# Tacotron: Towards End-to-End Speech Synthesis

Link: https://arxiv.org/abs/1703.10135

Authors: Yuxuan Wang, RJ Skerry-Ryan, Daisy Stanton, Yonghui Wu, Ron J. Weiss, Navdeep Jaitly, Zongheng Yang, Ying Xiao, Zhifeng Chen, Samy Bengio, Quoc Le, Yannis Agiomyrgiannakis, Rob Clark, Rif A. Saurous

Institution: Google, Inc.

Publication: arXiv

Date: 6 Apr 2017




## Background Materials

tacos & sushi


## What is this paper about?


Tacotron, an end-to-end generative text-to-speech model that synthesizes speech directly from characters.

## What is the motivation of this research?

Traditional TTS pipelines are complex.
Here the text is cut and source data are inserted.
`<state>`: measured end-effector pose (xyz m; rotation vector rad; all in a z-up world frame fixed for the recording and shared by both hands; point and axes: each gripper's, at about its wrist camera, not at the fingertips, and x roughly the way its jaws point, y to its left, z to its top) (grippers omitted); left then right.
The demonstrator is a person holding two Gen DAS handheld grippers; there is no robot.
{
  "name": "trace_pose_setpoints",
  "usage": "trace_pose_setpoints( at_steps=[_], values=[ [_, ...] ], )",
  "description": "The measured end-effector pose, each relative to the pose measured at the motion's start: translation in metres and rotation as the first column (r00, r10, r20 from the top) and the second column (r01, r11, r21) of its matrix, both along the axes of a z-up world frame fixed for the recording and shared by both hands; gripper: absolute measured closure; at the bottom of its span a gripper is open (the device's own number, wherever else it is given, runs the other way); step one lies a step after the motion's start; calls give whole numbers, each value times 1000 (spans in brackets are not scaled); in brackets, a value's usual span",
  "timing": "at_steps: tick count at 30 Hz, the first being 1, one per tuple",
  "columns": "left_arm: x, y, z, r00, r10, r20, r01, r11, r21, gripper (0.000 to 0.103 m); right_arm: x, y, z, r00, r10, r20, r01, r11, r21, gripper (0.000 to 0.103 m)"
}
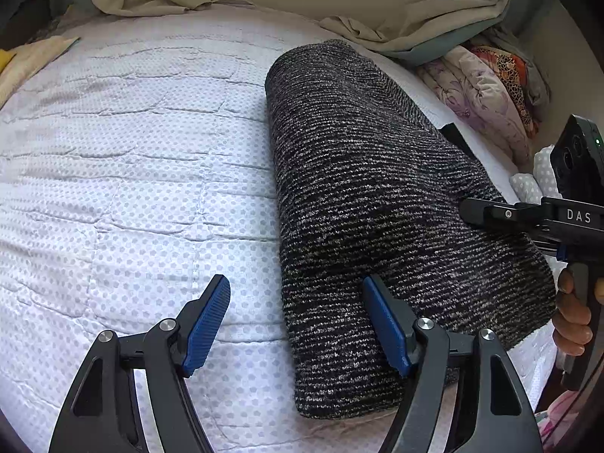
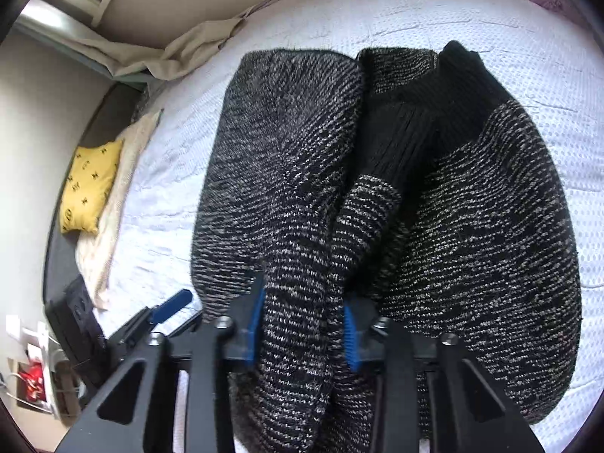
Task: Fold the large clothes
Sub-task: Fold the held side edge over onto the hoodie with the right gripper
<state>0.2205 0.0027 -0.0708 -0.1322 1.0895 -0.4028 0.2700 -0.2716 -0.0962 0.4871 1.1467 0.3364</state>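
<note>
A black-and-grey knit sweater (image 1: 377, 207) lies folded into a long band on the white quilted bed (image 1: 132, 188). My left gripper (image 1: 298, 324) is open and empty at the sweater's near left edge, its right finger over the knit. My right gripper (image 2: 302, 332) is shut on a thick fold of the sweater (image 2: 294, 226) and holds it bunched; black ribbed trim (image 2: 407, 139) shows between the folds. The right gripper also shows in the left wrist view (image 1: 528, 219) at the sweater's right side. The left gripper's blue pad shows in the right wrist view (image 2: 170, 309).
Beige sheets (image 1: 396, 26) are crumpled along the far edge by the wall. Folded floral bedding (image 1: 487, 94) lies at the right. A yellow pillow (image 2: 90, 185) and a cream cloth (image 2: 117, 204) lie at the bed's other end.
</note>
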Motion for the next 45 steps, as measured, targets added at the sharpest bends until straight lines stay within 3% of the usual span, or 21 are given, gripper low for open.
trace_pose_setpoints(
  at_steps=[4, 8, 14, 20, 24, 27, 32, 35, 40, 45],
  values=[
    [-5, 1, 19, 999, -23, 26, 24, 999, -32, 25, -10, -13, 28, 998, 2, 70, -2, 1000, -3, 86],
    [-18, -5, 36, 993, -61, 102, 62, 998, -6, 24, -21, -33, 52, 991, -16, 132, 22, 999, -45, 87],
    [-26, -21, 34, 985, -121, 120, 117, 992, 40, 24, -40, -94, 72, 974, -106, 201, 124, 989, -84, 87],
    [-33, -39, 20, 980, -175, 90, 169, 983, 74, 24, -45, -118, 55, 974, -156, 164, 175, 979, -107, 87],
    [-40, -46, 17, 977, -193, 86, 183, 977, 109, 24, -42, -117, 33, 979, -167, 113, 176, 982, -74, 86],
    [-50, -51, 20, 970, -232, 76, 221, 966, 135, 24, -42, -119, 33, 978, -176, 115, 183, 982, -49, 86],
    [-79, -54, 21, 949, -311, 54, 306, 948, 84, 24, -43, -122, 35, 976, -186, 112, 189, 982, -19, 86],
    [-74, -71, 6, 961, -271, 51, 264, 957, 118, 23, -45, -125, 36, 975, -192, 112, 194, 981, -10, 86],
    [-57, -77, -7, 987, -148, 66, 148, 989, 8, 23, -47, -123, 37, 972, -204, 116, 205, 979, 4, 86],
    [-44, -59, -27, 998, -57, 28, 57, 998, 12, 17, -52, -131, 31, 970, -220, 101, 222, 975, -6, 86]
  ],
)
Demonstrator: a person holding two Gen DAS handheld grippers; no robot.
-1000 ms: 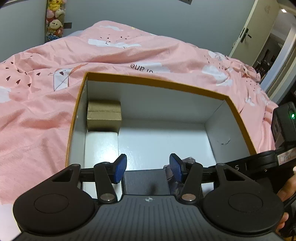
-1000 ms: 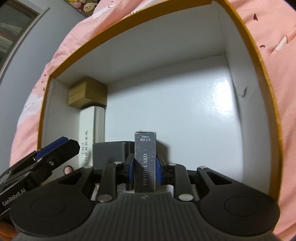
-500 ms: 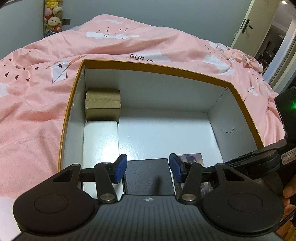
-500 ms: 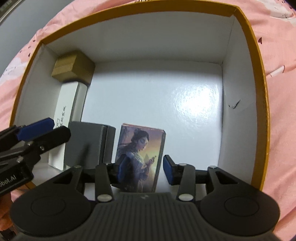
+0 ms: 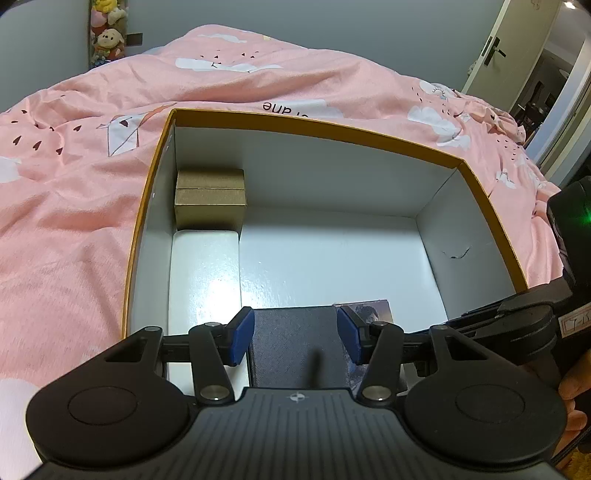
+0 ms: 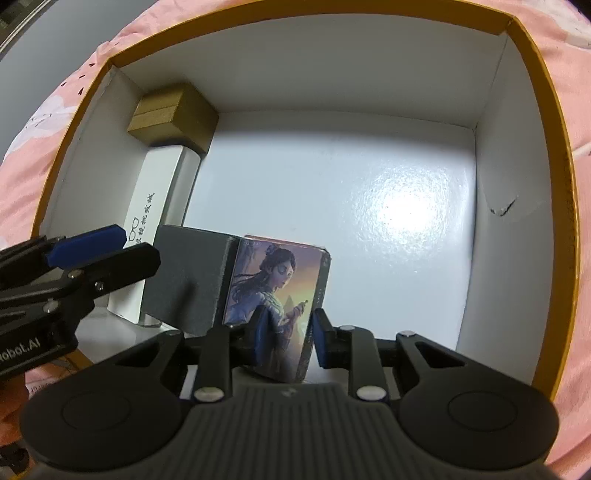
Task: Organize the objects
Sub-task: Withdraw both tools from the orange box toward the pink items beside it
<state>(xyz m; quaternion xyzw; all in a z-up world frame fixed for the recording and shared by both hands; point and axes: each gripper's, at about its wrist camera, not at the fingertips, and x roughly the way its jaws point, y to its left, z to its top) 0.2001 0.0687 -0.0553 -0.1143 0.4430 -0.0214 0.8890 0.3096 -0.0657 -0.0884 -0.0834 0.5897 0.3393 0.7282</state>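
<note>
A big open box with an orange rim [image 5: 306, 122] [image 6: 535, 66] lies on the bed. Along its left wall stand a gold box [image 5: 209, 197] [image 6: 170, 110], a white box [image 5: 203, 273] [image 6: 155, 221], a dark grey box [image 5: 299, 343] [image 6: 188, 280] and a photo-card box with a woman's picture [image 6: 277, 295] [image 5: 373, 314]. My left gripper [image 5: 295, 339] is open, its fingers either side of the grey box. My right gripper [image 6: 286, 339] is open around the picture box, which rests on the box floor.
A pink quilt [image 5: 74, 192] surrounds the box. Plush toys [image 5: 107, 33] sit at the far wall. A door [image 5: 517, 40] stands at the back right. The right half of the box floor [image 6: 369, 192] holds nothing.
My right gripper opened and let go of the picture box, which now lies face up beside the grey box. Both grippers drew back and up a little.
</note>
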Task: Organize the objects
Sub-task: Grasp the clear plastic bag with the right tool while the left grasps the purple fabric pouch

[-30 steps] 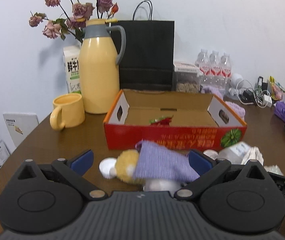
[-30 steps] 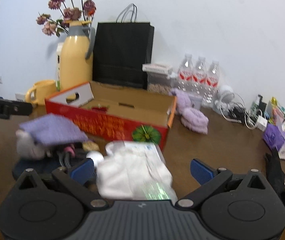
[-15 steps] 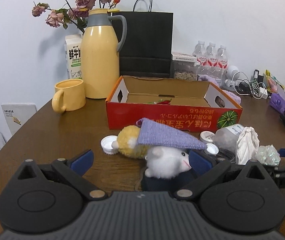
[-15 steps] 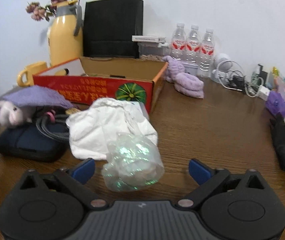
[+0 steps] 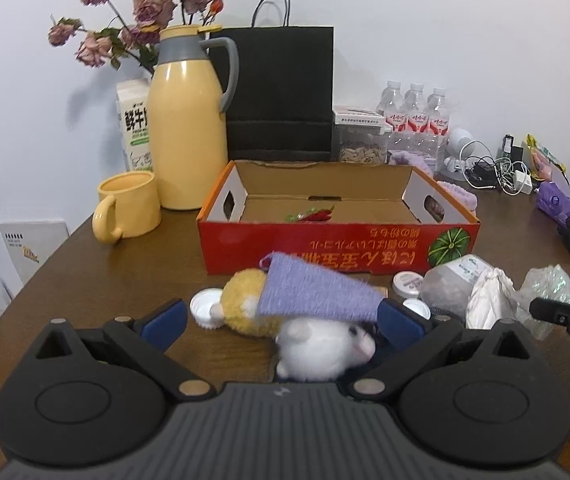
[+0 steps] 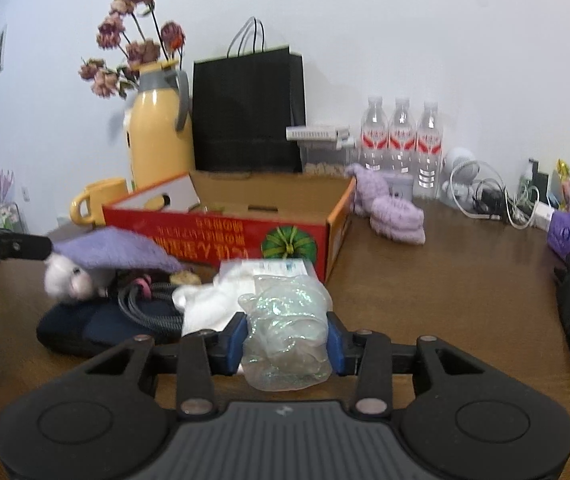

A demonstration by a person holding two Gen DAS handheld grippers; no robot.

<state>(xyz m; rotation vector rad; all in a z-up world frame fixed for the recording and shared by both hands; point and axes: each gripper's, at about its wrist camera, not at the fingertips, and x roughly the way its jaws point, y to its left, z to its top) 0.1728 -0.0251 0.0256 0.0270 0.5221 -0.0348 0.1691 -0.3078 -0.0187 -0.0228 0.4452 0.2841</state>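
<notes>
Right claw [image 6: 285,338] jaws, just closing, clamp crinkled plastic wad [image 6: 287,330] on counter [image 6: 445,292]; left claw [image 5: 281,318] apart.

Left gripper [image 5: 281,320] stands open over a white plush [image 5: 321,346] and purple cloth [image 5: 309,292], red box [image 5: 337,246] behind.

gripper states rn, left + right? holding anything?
Left gripper: open, jaws wide around the white plush toy, not pressing it.
Right gripper: jaws just closed onto the crumpled iridescent clear plastic wrap, gripping it.
</notes>
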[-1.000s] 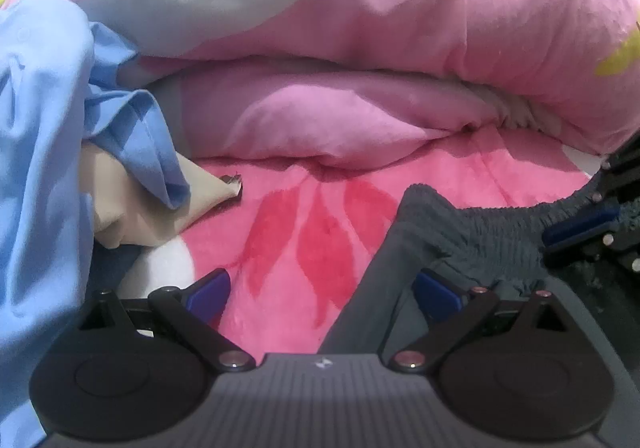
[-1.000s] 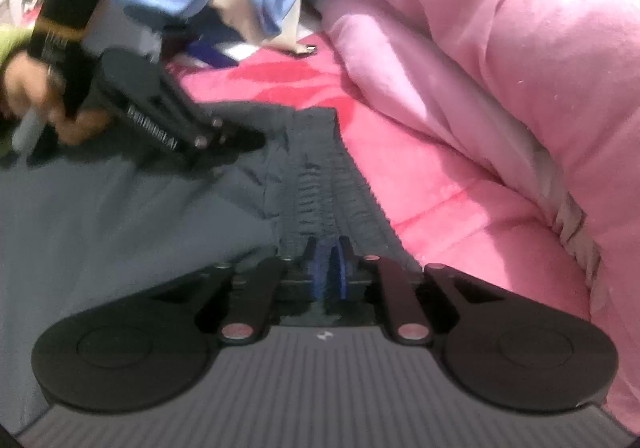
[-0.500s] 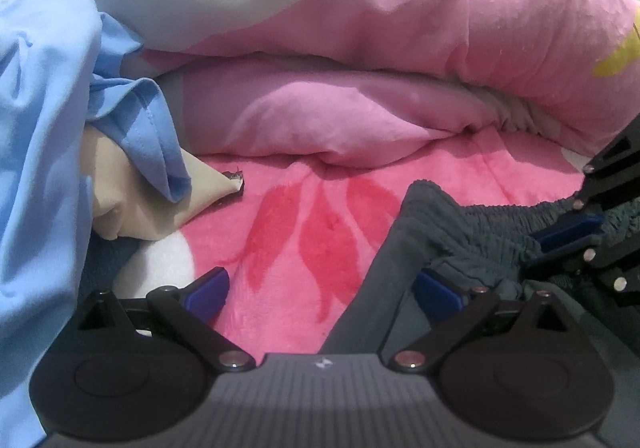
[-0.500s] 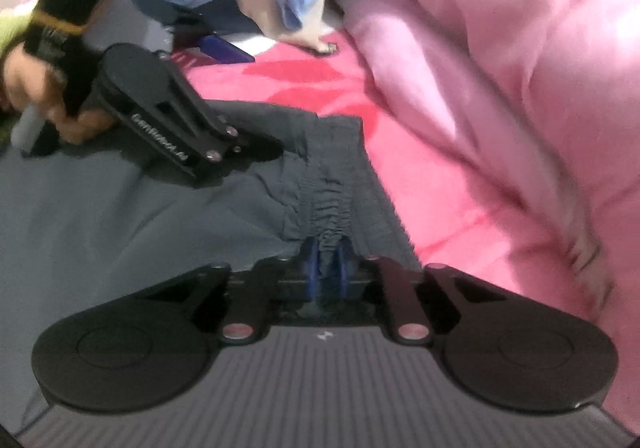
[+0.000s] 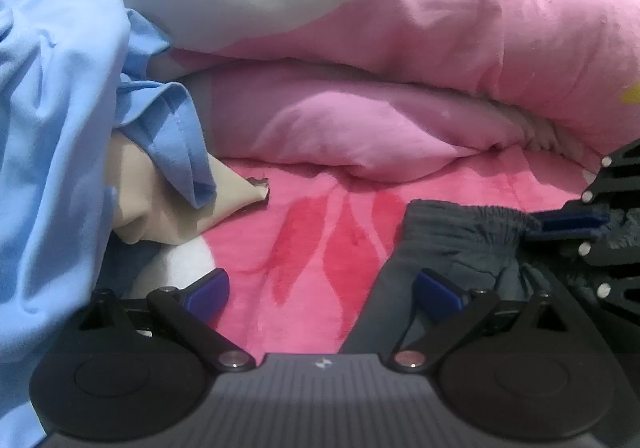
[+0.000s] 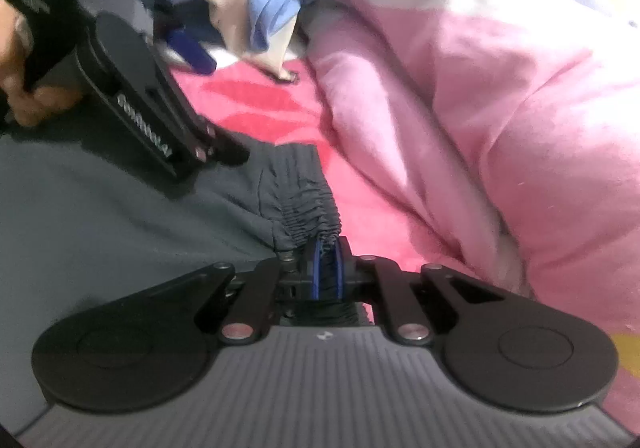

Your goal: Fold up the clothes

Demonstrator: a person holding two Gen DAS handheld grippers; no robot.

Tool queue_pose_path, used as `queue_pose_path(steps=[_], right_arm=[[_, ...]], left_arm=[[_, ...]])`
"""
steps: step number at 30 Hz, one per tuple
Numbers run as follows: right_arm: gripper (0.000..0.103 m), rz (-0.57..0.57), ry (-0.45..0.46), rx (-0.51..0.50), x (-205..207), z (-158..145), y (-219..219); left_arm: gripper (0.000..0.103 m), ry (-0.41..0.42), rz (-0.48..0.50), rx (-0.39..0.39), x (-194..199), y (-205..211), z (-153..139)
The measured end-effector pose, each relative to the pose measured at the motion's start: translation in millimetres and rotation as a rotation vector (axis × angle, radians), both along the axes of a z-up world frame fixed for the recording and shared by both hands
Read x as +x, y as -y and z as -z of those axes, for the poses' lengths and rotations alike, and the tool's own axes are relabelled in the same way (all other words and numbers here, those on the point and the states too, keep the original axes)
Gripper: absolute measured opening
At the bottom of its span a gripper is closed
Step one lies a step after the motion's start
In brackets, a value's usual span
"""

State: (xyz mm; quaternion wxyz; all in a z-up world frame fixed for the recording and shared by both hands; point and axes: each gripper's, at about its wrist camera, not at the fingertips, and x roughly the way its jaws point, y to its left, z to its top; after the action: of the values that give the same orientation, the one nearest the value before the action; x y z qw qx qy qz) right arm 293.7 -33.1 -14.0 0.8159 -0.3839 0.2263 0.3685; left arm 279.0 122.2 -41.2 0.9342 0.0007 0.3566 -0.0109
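Note:
Dark grey shorts (image 6: pixel 100 224) with a gathered elastic waistband (image 6: pixel 298 183) lie on a pink bed sheet (image 5: pixel 316 240). My right gripper (image 6: pixel 326 272) is shut on the waistband, bunched between its blue pads. In the left wrist view the same shorts (image 5: pixel 452 244) sit at lower right, with the right gripper's black frame at the right edge. My left gripper (image 5: pixel 320 290) is open above the sheet; its right finger (image 5: pixel 438 292) rests over the shorts' edge and its left finger (image 5: pixel 208 290) is over the sheet. A hand (image 6: pixel 24 83) holds the left gripper's handle.
A big pink and white duvet (image 5: pixel 400 47) is heaped across the back. A light blue garment (image 5: pixel 60 127) and a beige one (image 5: pixel 160 203) are piled at the left. The duvet (image 6: pixel 500 107) also fills the right side of the right wrist view.
The right gripper has pulled the waistband toward itself, bunching it more tightly. The left gripper stays open and has shifted slightly toward the blue pile.

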Motion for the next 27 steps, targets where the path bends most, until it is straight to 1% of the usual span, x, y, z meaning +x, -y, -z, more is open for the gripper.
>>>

For example, it includes a text frontend extracting various linguistic features, a duration model, an acoustic feature prediction, and signal-processing based vocoder. They require domain expertise and labor.

## What makes this paper different from previous research?


Tacotron uses seq2seq with attention but does not require phoneme-level alignment, so there is no need to use pre-trained aligner.

Tacotron directly predict raw spectrogram so does not use vocoder.

Tacotron is complete end-to-end model, which can learn directly from `<text, audio>` pair to predict spectrogram, so can be trained completely from scratch.

Tacotron predicts frame level spectrograms, so it is significantly faster than sample level models but relatively low quality in terms of naturalness.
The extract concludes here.